- Classification: Division I
- Season: 2025–26
- Teams: 8
- Site: Rocket Arena Cleveland, Ohio
- Champions: Akron (7th title)
- Winning coach: John Groce (6th title)
- Television: ESPN2 Final CBSSN Semifinals ESPN+ Quarterfinals

= 2026 MAC men's basketball tournament =

Basketball tournament

The 2026 Mid-American Conference men's basketball tournament was the postseason men's basketball tournament for the Mid-American Conference (MAC) held March 12–14, 2026. The tournament was played at Rocket Arena in Cleveland, Ohio. The tournament winner, Akron, received the conference's automatic invitation to the 2026 NCAA Division I Men's Basketball Tournament.

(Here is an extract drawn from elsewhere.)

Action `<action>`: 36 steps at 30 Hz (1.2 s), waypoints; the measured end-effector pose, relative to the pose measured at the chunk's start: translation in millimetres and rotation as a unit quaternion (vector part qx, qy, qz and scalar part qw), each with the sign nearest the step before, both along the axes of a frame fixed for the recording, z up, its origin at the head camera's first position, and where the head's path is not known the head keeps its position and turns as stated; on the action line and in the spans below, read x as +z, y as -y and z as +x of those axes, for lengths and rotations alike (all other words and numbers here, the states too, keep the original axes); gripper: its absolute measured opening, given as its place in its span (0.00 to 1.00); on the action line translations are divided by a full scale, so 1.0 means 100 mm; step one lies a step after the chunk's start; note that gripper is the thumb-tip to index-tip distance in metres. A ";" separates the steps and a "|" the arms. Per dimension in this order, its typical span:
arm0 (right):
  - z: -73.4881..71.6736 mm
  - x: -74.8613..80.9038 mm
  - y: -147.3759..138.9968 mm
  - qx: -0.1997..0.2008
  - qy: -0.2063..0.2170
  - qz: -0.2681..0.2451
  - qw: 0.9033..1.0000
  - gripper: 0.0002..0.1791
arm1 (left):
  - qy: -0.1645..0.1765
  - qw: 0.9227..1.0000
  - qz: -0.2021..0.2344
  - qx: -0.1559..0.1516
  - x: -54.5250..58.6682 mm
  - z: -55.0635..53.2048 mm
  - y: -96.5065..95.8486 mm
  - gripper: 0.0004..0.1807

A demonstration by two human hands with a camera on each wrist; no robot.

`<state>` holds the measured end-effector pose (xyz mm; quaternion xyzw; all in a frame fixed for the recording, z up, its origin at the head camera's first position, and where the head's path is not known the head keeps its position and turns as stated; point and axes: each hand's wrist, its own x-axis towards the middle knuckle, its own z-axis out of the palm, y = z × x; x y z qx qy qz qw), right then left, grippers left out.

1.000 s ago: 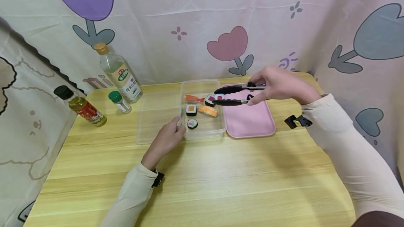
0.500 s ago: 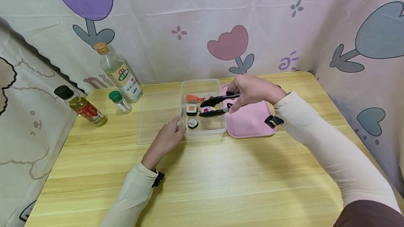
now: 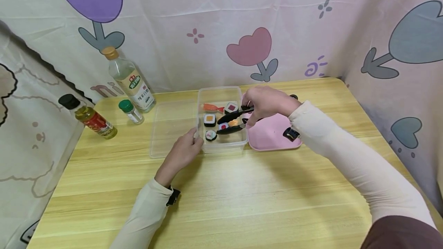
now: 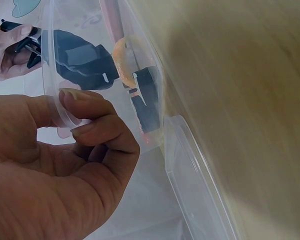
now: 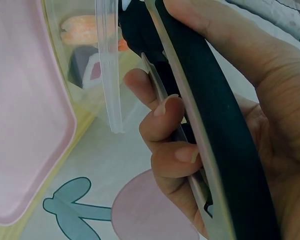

Top seeded Miami entered the tournament undefeated at 31–0 and they were also ranked #20 in the AP poll. They suffered their first loss of the season when eighth seeded UMass upset them in the first round. Second seeded Akron defeated Buffalo, Kent State, and Toledo to win their third straight MAC tournament title to advance to the 2026 NCAA tournament. Tavari Johnson of Akron was named tournament MVP.

==Format==
As with all MAC tournaments that have done since 2021, only the top eight teams qualified. The winner of the tournament received the MAC's automatic bid to the 2026 NCAA tournament.

==Venue==
The 2026 MAC tournament was held at Rocket Arena for the 27th consecutive season. The venue, located in downtown Cleveland at One Center Court, is the home of the Cleveland Cavaliers of the National Basketball Association (NBA) and has a seating capacity for basketball of 19,432.

==Seeds==
The top eight out of the thirteen MAC teams qualified for the tournament. Teams will be seeded by record within the conference, with a tiebreaker system to seed teams with identical conference records.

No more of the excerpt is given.